This is an edited excerpt from SLUTDOM: Reclaiming a shame-free sexuality by Dr. Hilary Caldwell (out July 2, UQP, $34.99)

“What did you do today?” my daughters would ask when I picked them up from school in our old, beat-up Toyota Tarago. I mumbled something about not having done much. And I hoped I didn’t look as tired as I felt.

When I started sex work, I was a single mother, working part-time as a nurse and paying for childcare. I could feed the kids, but I couldn’t pay the bills. Freshly separated, I couldn’t make up for the loss of my married, middle-class position with a single part-time income. I firmly rejected offers of a rescue relationship. I didn’t need to be rescued. I didn’t want a second round as a wife, and my kids didn’t need a new man in our home.

I was 36 years old when I started working in the sex industry. That said, I had decades of whore-phobic stereotypes embedded in me. At first, I wasn’t ready to see myself as a sex worker; I imagined all the hookers working on street corners—disrespectful and desperate. After reading blogs and books about sex workers to get ideas, I began working for myself as a private escort, offering what I later came to understand as Girlfriend Experiences (known in the industry as GFE). I attracted mostly high-quality clients. But I had to learn things the hard way. Sex workers are still shunned and harshly judged, and the discrimination and stigma surrounding my new career path made coming out unsafe. I hid my sex work from friends and family because I wanted to protect my safety and that of my four daughters. Keeping my sex work a secret was isolating. In the early days, I quickly learned to “screen” clients based on my gut instinct. It wasn’t until a year or two later that I learned about the amazing sex worker community out there and received their advice and support.

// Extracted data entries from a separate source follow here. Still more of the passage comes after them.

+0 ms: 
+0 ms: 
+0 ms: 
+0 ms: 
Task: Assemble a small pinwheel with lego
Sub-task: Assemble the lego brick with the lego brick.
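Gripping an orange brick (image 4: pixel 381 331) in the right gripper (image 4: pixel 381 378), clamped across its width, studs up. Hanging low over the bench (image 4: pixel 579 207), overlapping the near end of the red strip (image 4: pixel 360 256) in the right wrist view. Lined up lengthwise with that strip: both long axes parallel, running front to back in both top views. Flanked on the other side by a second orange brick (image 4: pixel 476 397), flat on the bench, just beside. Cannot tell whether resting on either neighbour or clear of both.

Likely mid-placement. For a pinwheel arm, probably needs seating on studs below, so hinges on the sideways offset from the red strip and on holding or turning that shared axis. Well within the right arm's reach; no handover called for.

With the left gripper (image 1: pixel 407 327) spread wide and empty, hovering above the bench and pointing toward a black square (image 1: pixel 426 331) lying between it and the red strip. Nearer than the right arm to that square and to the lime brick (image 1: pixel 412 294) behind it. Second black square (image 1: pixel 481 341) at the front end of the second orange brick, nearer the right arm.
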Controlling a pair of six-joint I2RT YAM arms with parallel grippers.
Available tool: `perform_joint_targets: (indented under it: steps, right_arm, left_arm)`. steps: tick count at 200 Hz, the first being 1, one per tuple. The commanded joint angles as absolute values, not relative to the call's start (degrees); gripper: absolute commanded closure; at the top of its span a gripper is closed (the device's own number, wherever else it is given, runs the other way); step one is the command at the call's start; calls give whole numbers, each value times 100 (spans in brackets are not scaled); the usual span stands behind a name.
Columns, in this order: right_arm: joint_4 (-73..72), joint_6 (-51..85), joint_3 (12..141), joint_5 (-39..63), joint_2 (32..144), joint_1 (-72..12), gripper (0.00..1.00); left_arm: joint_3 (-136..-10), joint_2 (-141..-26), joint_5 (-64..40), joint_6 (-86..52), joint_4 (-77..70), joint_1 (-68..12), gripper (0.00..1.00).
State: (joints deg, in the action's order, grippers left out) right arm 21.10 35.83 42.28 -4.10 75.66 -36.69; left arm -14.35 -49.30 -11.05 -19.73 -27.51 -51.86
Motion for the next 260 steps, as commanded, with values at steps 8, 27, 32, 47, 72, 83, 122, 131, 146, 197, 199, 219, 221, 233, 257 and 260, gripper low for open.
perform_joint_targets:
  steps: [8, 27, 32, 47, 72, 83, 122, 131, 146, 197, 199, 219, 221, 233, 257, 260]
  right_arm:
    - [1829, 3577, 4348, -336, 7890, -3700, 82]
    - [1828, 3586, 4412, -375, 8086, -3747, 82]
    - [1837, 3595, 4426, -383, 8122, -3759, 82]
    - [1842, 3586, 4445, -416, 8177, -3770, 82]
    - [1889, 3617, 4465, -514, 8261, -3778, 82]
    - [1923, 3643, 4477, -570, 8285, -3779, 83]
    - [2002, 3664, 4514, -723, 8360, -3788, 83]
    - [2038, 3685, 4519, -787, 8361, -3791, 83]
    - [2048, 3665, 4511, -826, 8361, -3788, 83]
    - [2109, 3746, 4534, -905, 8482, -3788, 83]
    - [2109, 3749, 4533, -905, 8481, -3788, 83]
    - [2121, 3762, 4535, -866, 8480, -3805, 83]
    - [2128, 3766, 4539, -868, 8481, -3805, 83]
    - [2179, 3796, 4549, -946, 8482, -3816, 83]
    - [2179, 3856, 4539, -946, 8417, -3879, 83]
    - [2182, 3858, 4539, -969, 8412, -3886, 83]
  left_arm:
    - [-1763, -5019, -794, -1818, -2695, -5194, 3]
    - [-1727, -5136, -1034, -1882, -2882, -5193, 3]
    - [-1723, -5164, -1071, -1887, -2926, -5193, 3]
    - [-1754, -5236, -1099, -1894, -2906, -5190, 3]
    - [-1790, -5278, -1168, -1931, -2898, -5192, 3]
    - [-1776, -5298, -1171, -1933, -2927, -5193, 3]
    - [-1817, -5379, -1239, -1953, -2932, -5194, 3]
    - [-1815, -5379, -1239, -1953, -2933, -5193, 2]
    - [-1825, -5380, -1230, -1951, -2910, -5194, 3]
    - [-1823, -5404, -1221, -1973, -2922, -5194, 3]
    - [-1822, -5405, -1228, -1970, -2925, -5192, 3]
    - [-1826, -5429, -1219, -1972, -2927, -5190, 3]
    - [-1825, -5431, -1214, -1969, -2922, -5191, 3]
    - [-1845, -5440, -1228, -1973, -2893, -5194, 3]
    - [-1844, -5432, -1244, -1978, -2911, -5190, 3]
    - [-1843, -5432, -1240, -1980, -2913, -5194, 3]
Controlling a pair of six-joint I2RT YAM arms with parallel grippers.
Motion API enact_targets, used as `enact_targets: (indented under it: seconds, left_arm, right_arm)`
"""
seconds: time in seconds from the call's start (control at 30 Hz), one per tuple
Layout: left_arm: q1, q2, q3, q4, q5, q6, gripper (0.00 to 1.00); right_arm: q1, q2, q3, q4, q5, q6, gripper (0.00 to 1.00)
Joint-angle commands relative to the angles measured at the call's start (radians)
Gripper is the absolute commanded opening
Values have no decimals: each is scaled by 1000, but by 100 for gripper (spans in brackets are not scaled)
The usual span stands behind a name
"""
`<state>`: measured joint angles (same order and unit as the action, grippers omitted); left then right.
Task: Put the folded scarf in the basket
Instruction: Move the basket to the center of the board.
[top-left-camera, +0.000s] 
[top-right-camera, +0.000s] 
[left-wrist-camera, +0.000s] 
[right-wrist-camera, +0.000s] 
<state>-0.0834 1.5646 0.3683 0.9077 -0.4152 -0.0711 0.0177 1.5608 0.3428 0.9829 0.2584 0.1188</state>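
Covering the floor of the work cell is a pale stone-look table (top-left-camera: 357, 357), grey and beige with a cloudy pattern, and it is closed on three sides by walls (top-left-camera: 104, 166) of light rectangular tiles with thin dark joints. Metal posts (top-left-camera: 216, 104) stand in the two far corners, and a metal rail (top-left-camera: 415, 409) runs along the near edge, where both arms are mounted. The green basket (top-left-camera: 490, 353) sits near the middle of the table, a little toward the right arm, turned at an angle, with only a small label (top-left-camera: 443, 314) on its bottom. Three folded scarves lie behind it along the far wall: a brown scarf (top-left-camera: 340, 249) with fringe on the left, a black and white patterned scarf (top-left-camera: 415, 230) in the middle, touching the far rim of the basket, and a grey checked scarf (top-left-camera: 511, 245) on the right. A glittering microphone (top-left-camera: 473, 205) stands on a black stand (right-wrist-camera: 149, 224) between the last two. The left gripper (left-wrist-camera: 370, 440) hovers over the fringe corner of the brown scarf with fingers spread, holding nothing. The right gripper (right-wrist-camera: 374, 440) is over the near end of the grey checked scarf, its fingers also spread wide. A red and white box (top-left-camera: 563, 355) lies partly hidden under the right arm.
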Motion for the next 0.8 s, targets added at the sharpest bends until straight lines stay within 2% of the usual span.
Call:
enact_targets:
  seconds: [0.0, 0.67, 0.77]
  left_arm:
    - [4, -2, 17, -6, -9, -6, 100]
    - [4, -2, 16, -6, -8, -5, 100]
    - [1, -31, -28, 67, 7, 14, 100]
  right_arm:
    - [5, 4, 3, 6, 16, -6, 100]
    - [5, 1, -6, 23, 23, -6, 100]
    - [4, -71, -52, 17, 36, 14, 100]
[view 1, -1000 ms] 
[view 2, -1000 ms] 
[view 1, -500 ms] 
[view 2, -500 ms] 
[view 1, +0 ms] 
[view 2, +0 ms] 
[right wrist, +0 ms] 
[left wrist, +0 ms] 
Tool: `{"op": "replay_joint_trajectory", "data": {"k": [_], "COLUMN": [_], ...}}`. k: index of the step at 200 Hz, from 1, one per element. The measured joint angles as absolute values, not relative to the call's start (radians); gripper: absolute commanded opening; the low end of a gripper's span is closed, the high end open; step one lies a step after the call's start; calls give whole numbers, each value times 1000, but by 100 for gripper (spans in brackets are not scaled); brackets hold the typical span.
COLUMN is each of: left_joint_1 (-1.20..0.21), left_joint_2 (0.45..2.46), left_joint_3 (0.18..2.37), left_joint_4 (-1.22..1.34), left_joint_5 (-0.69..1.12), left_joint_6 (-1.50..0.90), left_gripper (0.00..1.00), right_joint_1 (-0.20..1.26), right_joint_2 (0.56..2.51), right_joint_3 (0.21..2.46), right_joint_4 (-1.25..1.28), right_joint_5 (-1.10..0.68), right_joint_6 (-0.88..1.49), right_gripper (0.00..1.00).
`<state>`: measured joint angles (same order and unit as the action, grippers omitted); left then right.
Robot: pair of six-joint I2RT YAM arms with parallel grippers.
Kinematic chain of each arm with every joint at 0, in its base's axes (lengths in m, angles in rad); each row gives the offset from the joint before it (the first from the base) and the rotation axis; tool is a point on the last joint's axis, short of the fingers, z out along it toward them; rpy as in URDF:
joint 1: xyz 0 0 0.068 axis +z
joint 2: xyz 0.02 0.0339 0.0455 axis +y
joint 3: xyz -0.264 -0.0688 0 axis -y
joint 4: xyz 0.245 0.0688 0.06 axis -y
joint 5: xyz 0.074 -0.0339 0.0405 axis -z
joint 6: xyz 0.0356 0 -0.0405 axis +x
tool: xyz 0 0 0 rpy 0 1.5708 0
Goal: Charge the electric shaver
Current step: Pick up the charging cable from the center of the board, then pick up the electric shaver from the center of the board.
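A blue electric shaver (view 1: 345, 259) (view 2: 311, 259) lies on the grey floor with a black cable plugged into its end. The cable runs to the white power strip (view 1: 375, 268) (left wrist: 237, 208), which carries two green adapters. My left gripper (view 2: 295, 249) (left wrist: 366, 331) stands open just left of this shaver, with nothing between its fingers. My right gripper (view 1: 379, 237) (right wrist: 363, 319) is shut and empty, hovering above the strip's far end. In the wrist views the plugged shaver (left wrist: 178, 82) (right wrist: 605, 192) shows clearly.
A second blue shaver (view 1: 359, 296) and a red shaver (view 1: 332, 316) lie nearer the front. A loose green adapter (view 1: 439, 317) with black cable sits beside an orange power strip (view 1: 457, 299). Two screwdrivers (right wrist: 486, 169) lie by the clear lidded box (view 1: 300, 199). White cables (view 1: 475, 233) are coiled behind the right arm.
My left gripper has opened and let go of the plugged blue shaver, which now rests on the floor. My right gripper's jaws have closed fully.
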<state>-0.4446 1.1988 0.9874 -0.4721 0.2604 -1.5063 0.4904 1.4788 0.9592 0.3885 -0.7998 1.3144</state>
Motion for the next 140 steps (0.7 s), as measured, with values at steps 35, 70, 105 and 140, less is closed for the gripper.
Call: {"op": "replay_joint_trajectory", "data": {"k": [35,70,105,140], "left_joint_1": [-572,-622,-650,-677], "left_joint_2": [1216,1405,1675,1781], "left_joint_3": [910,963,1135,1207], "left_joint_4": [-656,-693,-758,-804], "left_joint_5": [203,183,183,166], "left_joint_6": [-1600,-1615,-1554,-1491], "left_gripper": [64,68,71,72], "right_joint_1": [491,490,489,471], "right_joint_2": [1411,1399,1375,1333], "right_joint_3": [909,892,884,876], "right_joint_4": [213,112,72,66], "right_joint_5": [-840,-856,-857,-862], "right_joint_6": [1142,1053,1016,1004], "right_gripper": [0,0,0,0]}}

My first day as an escort was rough. I didn’t know what to expect. Like many girls, I was taught early in life that there are good women and sluts. Back then, I understood sluts to be “fallen women” whose sexual shame would permanently brand them as morally corrupt. I was convinced from women’s magazines that clients would be rude and demanding and “use my body like a toilet.” Although I was sure that this metaphor was not to be taken literally, I wasn’t sure if I would be treated like an object, as the feminists of my youth, Anne Summers and Germaine Greer, suggested. Perhaps I even believed that I deserved to be disrespected because I had voluntarily opted out of the cult of modesty. I knew I loved sex, and I knew that anything I wore or did made me vulnerable to “slut-shaming,” which is intentionally designed to make women feel ashamed of their sexuality.

Image: Delivered.

Everything felt foreign to me in this new slut world. I had to tell strangers that I was a sex worker in order to advertise my services in the newspapers, while also keeping it a secret from the people I loved. I lived in a city where sex work was legal and naively believed that the system would protect me because I was registered with the government to work in the industry.

I don’t remember who my clients were that first day. I remember seeing four of them. They were sweet and wanted me to have good sex and a good time too. They caressed my body and my ego. I allowed myself to enjoy it. And while each orgasm released the stress from my body, each dollar filled my wallet. It was just sex, but it was good sex. I wiped the post-coital glow from my forehead as I counted more than the week’s wages I earned between nine and three.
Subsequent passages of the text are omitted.